Array Setup and Networking

Re: VMware ESXi w/ iSCSI boot - controller failover behavior

 
SOLVED
Go to solution
dmweimer52
New Member
Solution

Re: VMware ESXi w/ iSCSI boot - controller failover behavior

I have the exact same issue with my iSCSI boot volumes and I found a solution/workaround.

If you lose connectivity to the NIC that runs the boot LUN (switch reboot, cable disconnect, controller reboot/failover, etc.), you will see the following error: Lost connectivity to the device backing the boot filesystem. As a result, host configuration changes will not be saved to persistent storage. This error is being displayed because connectivity is lost and the iSCSI boot does not support Multi-pathing, which means that if connectivity is lost between the controller on the Nimble and the NIC on the host, the host can no longer access its boot lun and cannot write logs, etc. The good news is that the whole ESXi OS is loaded into memory so there is no outage for the VMs or the hosts. Once connectivity is restored the host can access the storage again. The bad news is that the error does not clear automatically. I can neither confirm nor deny that the host does in fact reestablish connectivity automatically after the failover and would be able to write logs even while still displaying the error message. I suspect that this is the case, but perhaps someone with a deeper understanding can speak to that.

The easiest way to fix this error/warning is to put the host into maintenance mode and reboot it. Unfortunately, this takes time and requires lots of vMotion activity.

The other way to resolve this (and it can be done without a reboot) is to restart the management agents on the host. This can be done in two ways:

1) Use the remote KVM of each host, log into the ESXi console and follow the menu options to restart the management agents.

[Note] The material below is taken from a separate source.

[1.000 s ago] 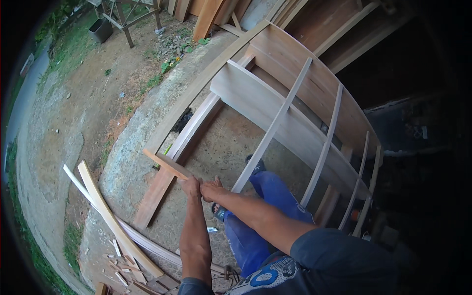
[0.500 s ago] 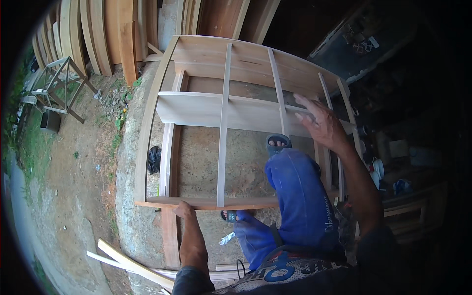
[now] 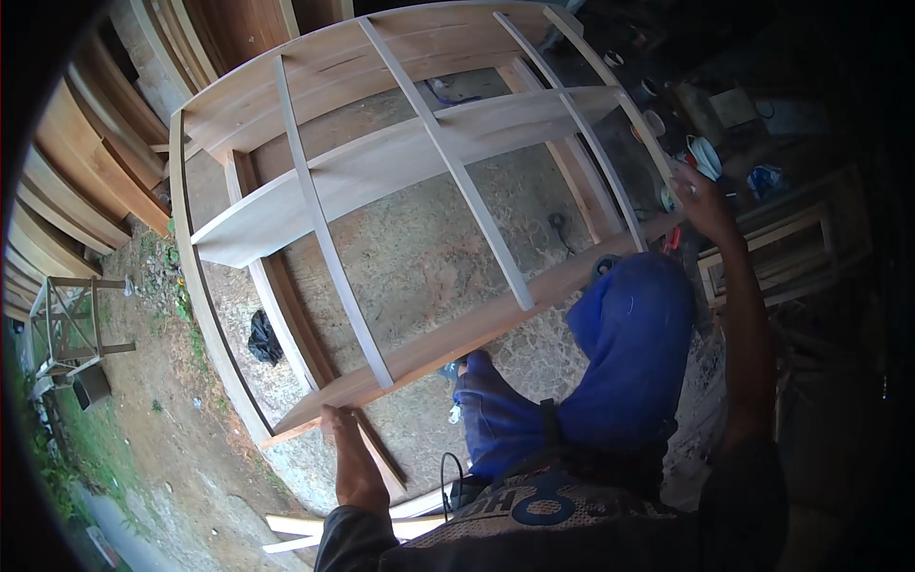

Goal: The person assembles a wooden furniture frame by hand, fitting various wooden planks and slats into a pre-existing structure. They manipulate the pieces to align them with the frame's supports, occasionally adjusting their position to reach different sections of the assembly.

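A large wooden frame point(image 3: 457, 329) of upright boards, crossed by several thin slats, lies before me on two wooden bearers. My left hand point(image 3: 340, 419) is closed on the outer edge of its near board, close to the left corner. At the near right corner, my right hand point(image 3: 702, 202) has its fingers curled around the end of the frame; part of that grip is hidden in shadow. A lengthwise middle board point(image 3: 362, 162) runs under the slats. My legs in blue trousers point(image 3: 629, 334) are beside the near board.
Many planks point(image 3: 105, 181) lean at the far left, near a small wooden stand point(image 3: 71, 324). A black plastic bag point(image 3: 265, 338) lies beside the left bearer. Pale strips point(image 3: 305, 527) lie near my left arm; a smaller wooden frame point(image 3: 777, 255) stands at right.
My right hand, raised open over the frame before, has come to its near right corner. My left hand stays on the near board. The view has turned, and my raised foot has left the frame's inside.
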`<state>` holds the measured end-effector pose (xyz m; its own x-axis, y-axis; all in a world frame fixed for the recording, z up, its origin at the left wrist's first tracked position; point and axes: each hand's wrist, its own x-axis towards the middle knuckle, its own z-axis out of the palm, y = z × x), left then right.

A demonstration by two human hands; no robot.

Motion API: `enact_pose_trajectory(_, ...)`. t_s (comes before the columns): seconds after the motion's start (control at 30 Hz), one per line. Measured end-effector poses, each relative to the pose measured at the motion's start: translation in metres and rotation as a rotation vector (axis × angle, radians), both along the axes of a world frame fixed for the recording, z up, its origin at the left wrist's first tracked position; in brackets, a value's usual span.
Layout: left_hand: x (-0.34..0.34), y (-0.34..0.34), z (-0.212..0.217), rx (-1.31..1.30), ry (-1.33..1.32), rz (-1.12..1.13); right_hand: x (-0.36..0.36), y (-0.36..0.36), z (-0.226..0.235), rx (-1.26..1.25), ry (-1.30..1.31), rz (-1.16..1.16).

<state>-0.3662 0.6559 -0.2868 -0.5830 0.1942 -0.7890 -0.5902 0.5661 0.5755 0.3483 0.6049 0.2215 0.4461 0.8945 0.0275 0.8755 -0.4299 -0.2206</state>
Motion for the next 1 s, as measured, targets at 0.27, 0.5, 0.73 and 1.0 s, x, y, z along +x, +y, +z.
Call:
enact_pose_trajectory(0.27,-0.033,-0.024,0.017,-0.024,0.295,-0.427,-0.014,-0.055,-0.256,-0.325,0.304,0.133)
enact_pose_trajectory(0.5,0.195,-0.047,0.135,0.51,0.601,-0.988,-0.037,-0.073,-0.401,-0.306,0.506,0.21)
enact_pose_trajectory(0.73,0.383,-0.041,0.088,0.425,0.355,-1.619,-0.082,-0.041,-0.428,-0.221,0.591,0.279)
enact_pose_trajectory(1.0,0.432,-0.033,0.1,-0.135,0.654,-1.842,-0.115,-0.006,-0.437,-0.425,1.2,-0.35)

2) SSH into each host and run the commands to restart the management agents.

I'm including a link here to a blog post that outlines these processes well.

https://fvandonk.wordpress.com/2014/01/08/iscsi-boot-disk-disconnect-fix/

gary_martin
Occasional Advisor

Re: VMware ESXi w/ iSCSI boot - controller failover behavior

Hi,

Just picked up this thread because I am about to embark on moving our ESX boot volumes from NetApp to Nimble.  It's quite timely too as I recently had an issue where I took down a NetApp (one node in a cluster) but due to running in single image mode the boot configuration had locked in the boot path (as found above no multi-pathing for boot volume).  This killed off a few hosts and did some things I didn't like.  Was hopeful that moving to Nimble might free me of this configuration but looks like it might actually be ever so slightly worse (I was dumb to take down my NetApp node, as I had disabled clustering).

So, it looks like I will need to rebuild my ESX hosts with a slightly bigger datastore (currently running booting from 1GB LUN, no local datastore and remote datastore for swap/logs) booting from Nimble.  Almost tempted to add local disks to my servers, but seems like a waste of UCS to do that (trying to keep stateless).

I'll keep in mind the information here.  I found some info on the VMWare Communities site about using Powershell and PowerCLI to restart management agents (might be quicker than enabling SSH or using KVM to the console in to each box).

PowerCLI command to restart management agents o... | VMware Communities

Script is

Get-VMHostService -VMHost MyEsx | where {$_.Key -eq "vpxa"} | Restart-VMHostService -Confirm:$false -ErrorAction SilentlyContinue


Could probably get hosts in a cluster and pipe it into that command to restart on each host, maybe introduce a sleep between each one so they don't all stop responding at the same time.


Ideally VMWare would allow the changing of the configuration location (/etc) to a datastore (where MPIO would be available) but then really there is an overlap between that PXE booting.  I'd love to do PXE boot, but we don't have the kind of money required for Enterprise Plus licensing.  Or even just a way to adjust that disk timeout other that the one already tried.